Once Awake, Stay Alert…
How many of us awake each morning, drag ourselves from slumber, and slowly turn our gears in motion? If you’re like me, you have your set morning routine. It aids in bringing the body, and with it the mind, to alertness. The trick isn’t so much waking up as it is staying alert. This is the true challenge of life.
It never ceases to amaze how many people obliviously wander through their surroundings. We’re all guilty of it and sometimes intentionally so, and sometimes good so. It’s not without naught that England’s famed Admiral Lord Horatio Nelson (1758-1805) upon being ordered to retreat from the Battle of Copenhagen in 1801, famously turned his blind eye to the flag ship ordering him so. Thereafter, they promoted Nelson to commander of the British Royal Navy, effectively replacing the commander who ordered him to retreat.

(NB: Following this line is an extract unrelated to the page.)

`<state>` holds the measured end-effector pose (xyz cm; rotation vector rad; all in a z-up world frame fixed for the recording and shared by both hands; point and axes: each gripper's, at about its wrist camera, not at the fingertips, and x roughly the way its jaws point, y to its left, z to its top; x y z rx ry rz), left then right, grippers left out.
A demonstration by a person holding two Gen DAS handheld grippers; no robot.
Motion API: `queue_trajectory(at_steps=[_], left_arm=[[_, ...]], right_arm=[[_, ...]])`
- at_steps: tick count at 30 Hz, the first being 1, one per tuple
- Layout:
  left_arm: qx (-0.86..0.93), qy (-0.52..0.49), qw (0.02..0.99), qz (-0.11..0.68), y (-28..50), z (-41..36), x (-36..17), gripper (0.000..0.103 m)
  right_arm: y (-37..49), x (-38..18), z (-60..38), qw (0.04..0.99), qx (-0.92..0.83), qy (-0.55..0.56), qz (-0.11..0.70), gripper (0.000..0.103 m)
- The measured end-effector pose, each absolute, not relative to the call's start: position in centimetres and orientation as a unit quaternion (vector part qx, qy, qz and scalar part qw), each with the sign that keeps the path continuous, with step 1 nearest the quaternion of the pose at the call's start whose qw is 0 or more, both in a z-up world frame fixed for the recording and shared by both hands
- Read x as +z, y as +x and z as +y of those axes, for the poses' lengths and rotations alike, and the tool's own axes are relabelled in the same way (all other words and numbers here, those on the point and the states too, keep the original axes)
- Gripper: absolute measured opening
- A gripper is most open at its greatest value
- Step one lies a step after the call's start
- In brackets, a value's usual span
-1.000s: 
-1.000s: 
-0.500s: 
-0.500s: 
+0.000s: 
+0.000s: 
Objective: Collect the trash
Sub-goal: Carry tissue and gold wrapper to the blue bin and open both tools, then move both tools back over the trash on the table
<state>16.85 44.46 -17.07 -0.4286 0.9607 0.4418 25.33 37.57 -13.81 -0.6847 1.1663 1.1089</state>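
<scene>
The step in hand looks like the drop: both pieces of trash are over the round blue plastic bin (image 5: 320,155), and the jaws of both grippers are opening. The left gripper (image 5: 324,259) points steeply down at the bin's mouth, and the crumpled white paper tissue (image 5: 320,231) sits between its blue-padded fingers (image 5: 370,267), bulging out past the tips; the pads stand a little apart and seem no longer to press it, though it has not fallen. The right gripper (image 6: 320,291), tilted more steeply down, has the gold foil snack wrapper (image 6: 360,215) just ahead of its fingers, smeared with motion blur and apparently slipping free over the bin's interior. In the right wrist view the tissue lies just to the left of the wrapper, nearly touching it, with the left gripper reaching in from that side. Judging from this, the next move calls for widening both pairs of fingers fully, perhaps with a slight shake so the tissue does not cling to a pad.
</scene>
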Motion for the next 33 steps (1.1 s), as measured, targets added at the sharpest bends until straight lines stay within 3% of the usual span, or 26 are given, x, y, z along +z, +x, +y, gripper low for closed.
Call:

Nonetheless, a strategy of moving through life without heeding wake-up calls (see The Anatomy of a Wake-up Call…) is not a strategy to be recommended. There’s a reason that red flags appear and to not give them their due can often lead to disastrous consequences. Consequences like bankruptcy, marital/relationship breakdown, and illness are often the result of not being alert to warning signs. It’s requisite of us to stay in tune with what’s happening around us at any given time, even if it means denying what we desire.
“No mortal is alert enough to be present at the first dawn of spring,” wrote American author Henry David Thoreau (1817-1862). In other words, we’re all liable to not see things as they are when they first make their appearance. We’re clueless as to what could be stirring at any given moment. For all we know, new great things could be upon us and yet we can’t see or accept what might be otherwise. We dread leaving our comfort zone, which can irreparably leave us in a never-ending spiral of misery and despondency.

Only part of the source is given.